Old Tricks Never Die (Or Even Fade Away)


There’s a story in today’s New York Times about insurance giant AIG deftly avoiding New York state’s contribution limits by bundling their gifts to favored politicians through a network of little-known subsidiaries. The story brought back a flood of old memories for me; bundling through subsidiaries was one of the first tricks of the campaign finance game that I first observed in Alaska when I started tracking money in politics more than 20 years ago.

Here’s how it worked for AIG. New York State allows corporate contributions of up to $5,000. So back in 2003, when AIG wanted to give big money to Gov. George Pataki, for example, they wrote 18 checks on the same bank account – with consecutive check numbers – all listing different AIG subsidiaries as the donor. Grand total: $90,000 to the governor. (Click the attachment below for a chart showing the details.)
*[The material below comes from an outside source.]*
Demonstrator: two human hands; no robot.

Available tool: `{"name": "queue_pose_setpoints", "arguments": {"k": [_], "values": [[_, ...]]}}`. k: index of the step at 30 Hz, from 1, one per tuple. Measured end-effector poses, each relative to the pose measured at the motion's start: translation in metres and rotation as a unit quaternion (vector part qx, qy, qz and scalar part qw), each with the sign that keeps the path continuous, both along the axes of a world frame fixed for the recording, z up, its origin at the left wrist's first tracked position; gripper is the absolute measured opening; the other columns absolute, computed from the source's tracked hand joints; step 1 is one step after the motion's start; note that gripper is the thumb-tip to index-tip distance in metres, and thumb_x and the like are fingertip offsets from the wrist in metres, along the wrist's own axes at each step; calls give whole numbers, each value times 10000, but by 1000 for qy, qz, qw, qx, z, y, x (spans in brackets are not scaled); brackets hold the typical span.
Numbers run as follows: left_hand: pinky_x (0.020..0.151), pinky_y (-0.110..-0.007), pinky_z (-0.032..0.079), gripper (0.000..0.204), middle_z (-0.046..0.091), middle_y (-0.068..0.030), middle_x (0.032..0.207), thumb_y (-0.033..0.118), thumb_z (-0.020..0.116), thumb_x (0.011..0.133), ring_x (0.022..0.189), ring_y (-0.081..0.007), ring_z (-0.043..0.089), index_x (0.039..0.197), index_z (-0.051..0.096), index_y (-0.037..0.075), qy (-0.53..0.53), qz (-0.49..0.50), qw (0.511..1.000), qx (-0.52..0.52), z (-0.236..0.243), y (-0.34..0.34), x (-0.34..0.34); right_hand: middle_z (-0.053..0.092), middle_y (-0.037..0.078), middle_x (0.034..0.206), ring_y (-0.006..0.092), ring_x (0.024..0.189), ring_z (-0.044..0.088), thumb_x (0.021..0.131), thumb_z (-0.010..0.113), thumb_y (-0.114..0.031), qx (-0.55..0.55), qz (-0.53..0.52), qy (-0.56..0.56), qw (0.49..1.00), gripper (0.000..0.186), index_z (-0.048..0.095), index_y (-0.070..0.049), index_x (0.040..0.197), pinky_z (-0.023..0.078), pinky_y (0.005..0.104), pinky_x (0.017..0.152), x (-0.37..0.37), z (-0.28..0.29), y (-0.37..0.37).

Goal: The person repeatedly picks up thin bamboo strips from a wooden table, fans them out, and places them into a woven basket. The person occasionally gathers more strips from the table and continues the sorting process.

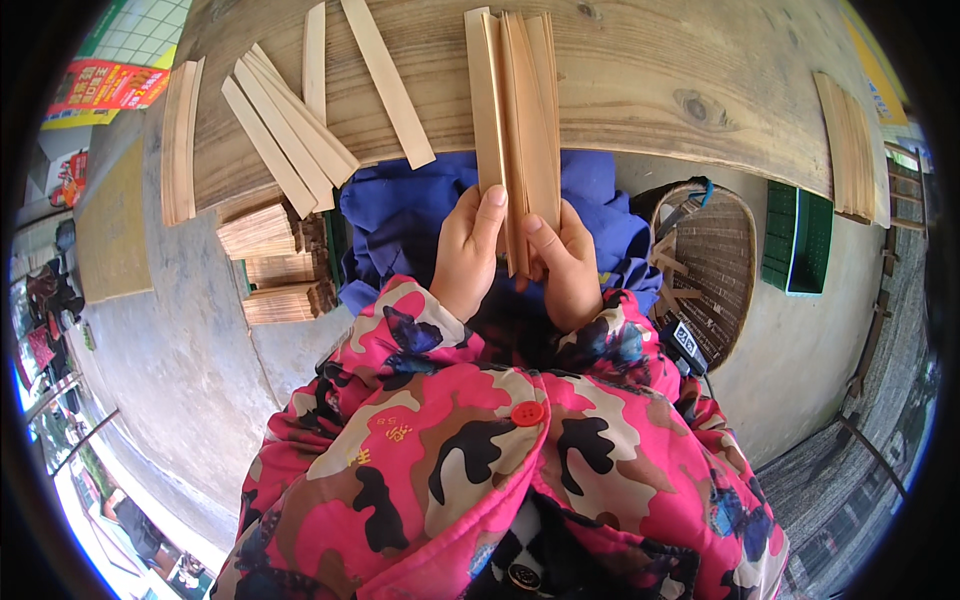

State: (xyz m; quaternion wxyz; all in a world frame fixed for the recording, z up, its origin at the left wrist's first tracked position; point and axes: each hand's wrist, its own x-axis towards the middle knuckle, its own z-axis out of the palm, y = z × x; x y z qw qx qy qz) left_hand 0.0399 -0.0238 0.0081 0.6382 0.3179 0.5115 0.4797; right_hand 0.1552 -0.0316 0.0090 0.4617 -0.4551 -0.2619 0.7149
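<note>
My left fingers (491,203) and right fingers (543,237) grip the lower ends of these slats (517,120), which reach out over the counter (640,70). They look light, stiff and dry rather than slippery, yet thin enough to split along the grain, so I'd best hold them low, pressing gently from both sides.

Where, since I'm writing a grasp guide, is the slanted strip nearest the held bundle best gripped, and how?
Probably by the near end of the slanted strip, coming from the near side: it lies thin and flat on the table, and that end seemingly juts past the near edge, allowing a pinch above and below.
</note>
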Motion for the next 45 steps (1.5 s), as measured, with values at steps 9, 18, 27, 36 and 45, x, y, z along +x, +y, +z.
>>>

The Times found more bundles to other politicians using the same technique, which is not explicitly outlawed in New York. As Times reporter Mike McIntire explained:

Often, the subsidiaries’ identities give no hint of their affiliation with A.I.G., making it difficult to determine the extent of A.I.G.’s giving. For example, 10 companies — with names like Green Hills Corporation and Yosemite Insurance — gave $5,000 checks to Mr. Spitzer’s campaign on a single day in December 2003. The only clues that the checks came from a common source were that they all had sequential numbers and bore an address of 70 Pine Street in Manhattan, A.I.G.’s headquarters.
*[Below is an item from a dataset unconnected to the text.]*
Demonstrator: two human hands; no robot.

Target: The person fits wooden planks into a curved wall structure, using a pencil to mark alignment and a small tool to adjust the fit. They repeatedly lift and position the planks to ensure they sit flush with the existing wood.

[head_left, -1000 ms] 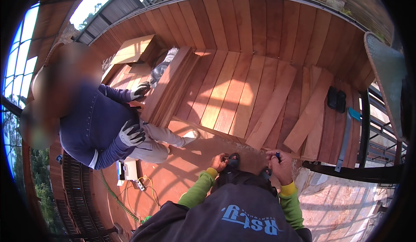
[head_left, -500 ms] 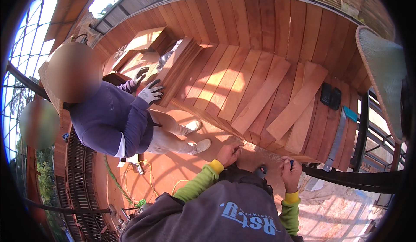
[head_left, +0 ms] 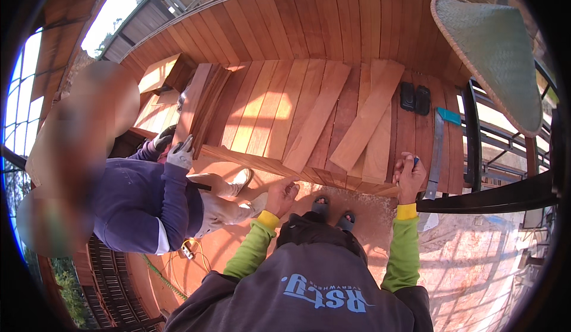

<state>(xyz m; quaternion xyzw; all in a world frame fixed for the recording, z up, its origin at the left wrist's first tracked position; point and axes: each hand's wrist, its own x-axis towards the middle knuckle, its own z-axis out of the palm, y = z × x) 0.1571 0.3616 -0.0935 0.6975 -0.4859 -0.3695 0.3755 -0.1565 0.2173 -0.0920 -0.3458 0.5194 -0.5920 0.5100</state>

(The company’s contributions to Spitzer abruptly ended when, as state attorney general, he began investigating AIG and other insurance firms in 2004.)

Back in 1985, I stumbled into precisely the same technique used in Alaska. I found that one by noticing clusters of contributions from the same companies – obscure names I’d never heard of before – that started showing up in the campaign coffers of different Democratic candidates for the state house and senate. Sometimes four companies showed up on a candidate’s report, sometimes eight or more. All gave the same amount on the same day – usually $250 each.
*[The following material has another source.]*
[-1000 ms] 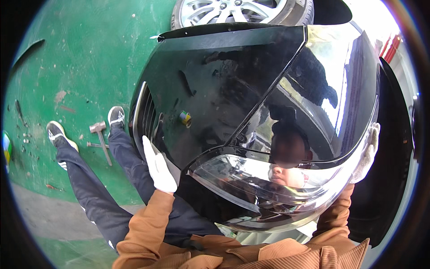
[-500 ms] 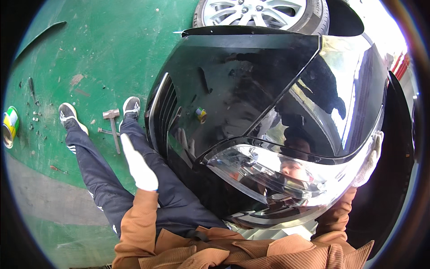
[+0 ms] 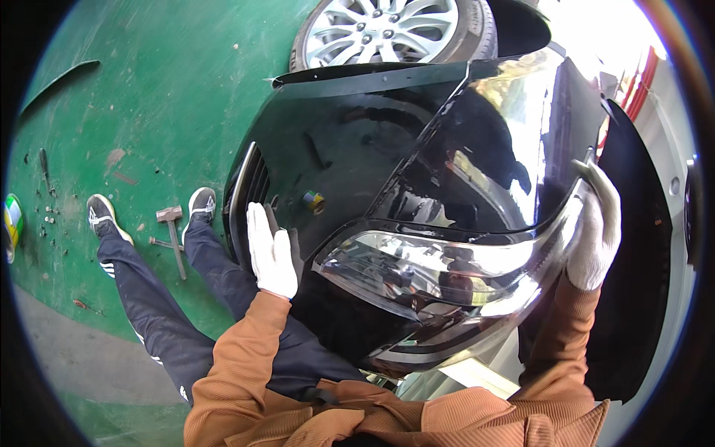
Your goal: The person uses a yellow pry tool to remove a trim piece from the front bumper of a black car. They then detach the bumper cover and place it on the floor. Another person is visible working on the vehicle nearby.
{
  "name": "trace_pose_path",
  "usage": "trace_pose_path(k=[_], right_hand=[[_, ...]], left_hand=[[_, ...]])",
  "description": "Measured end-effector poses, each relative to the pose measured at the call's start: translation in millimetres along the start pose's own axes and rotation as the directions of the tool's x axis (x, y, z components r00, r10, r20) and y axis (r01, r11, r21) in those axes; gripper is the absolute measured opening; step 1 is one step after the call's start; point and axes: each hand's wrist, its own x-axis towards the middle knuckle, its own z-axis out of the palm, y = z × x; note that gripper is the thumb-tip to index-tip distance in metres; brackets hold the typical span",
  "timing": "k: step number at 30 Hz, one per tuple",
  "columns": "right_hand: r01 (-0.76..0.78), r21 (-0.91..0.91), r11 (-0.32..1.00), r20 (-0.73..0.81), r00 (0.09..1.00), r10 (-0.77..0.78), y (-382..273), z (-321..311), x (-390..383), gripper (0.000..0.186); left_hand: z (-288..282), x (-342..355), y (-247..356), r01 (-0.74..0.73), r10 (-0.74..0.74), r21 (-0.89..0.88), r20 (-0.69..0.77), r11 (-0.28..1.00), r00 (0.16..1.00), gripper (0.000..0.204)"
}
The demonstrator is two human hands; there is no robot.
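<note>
A glossy black car front section [image 3: 335, 127] stands in front of me, its clear headlight [image 3: 421, 264] on the side nearest me. My left hand [image 3: 272, 253], in a white glove, lies flat against the panel's left side, just below a dark grille opening [image 3: 257, 175]. The fingers are stretched out and hold nothing. On the right, my gloved right hand [image 3: 598, 223] rests along the outer edge beside the headlight's far end, fingers extended up the edge. Its palm side is turned to the panel and partly hidden.
A wheel with a silver rim [image 3: 387, 30] lies behind the panel. On the green floor [image 3: 149, 97] are a hammer [image 3: 171, 231], a screwdriver [image 3: 45, 167], several small fasteners and a tin can [image 3: 13, 223]. A dark curved part [image 3: 640, 246] stands at my right.
My left hand has moved right, from above my leg onto the panel's side. My right hand has slid farther up the outer edge. The whole view has shifted slightly.
</note>
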Motion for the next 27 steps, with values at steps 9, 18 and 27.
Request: trace_pose_path(k=[9, 18, 27], right_hand=[[-0.032, 0.330, 0.943, 0.799, 0.542, -0.261, -113, 169, 119, 0.041], [0.607, -0.205, 0.768, 0.789, 0.567, -0.237, -25, 168, 170, 0.059], [0.682, -0.043, 0.730, 0.785, 0.475, -0.398, -9, 162, 181, 0.052]], left_hand=[[-17, 26, 19, 0.061, -0.060, -0.027, 0.011, 0.998, 0.998, 0.064], [-49, 149, 49, -0.083, 0.089, 0.045, -0.142, 0.996, 0.986, 0.061], [32, 194, 132, -0.252, 0.258, 0.101, -0.056, 0.962, 0.964, 0.062]])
Eventually I picked up on what was going on the same way the Times did – by noticing the pattern, the addresses and the check numbers. (Alaska, like New York, requires that the check numbers for contributions be reported.)

All the money, it turned out, was coming from two Anchorage men whose main business was supermarkets and real estate. When the news came out, the state of Alaska changed the law and prohibited gifts from subsidiaries to avoid this very thing in the future.

New York has no such provision, and it appears that what AIG did may have been technically legal, even though it makes a mockery of the state’s $5,000 contribution limit.

And that’s what makes this story so noteworthy. Technically legal techniques that make a mockery of the contribution limits have been around as long as campaign finance laws themselves. This particular one – subsidiary bundling – isn’t found at the federal level since corporate contributions are illegal. But in states that allow corporate money in political campaigns, the practice seems to be alive and well – and just as tough to uncover today as it was in Alaska 21 years ago.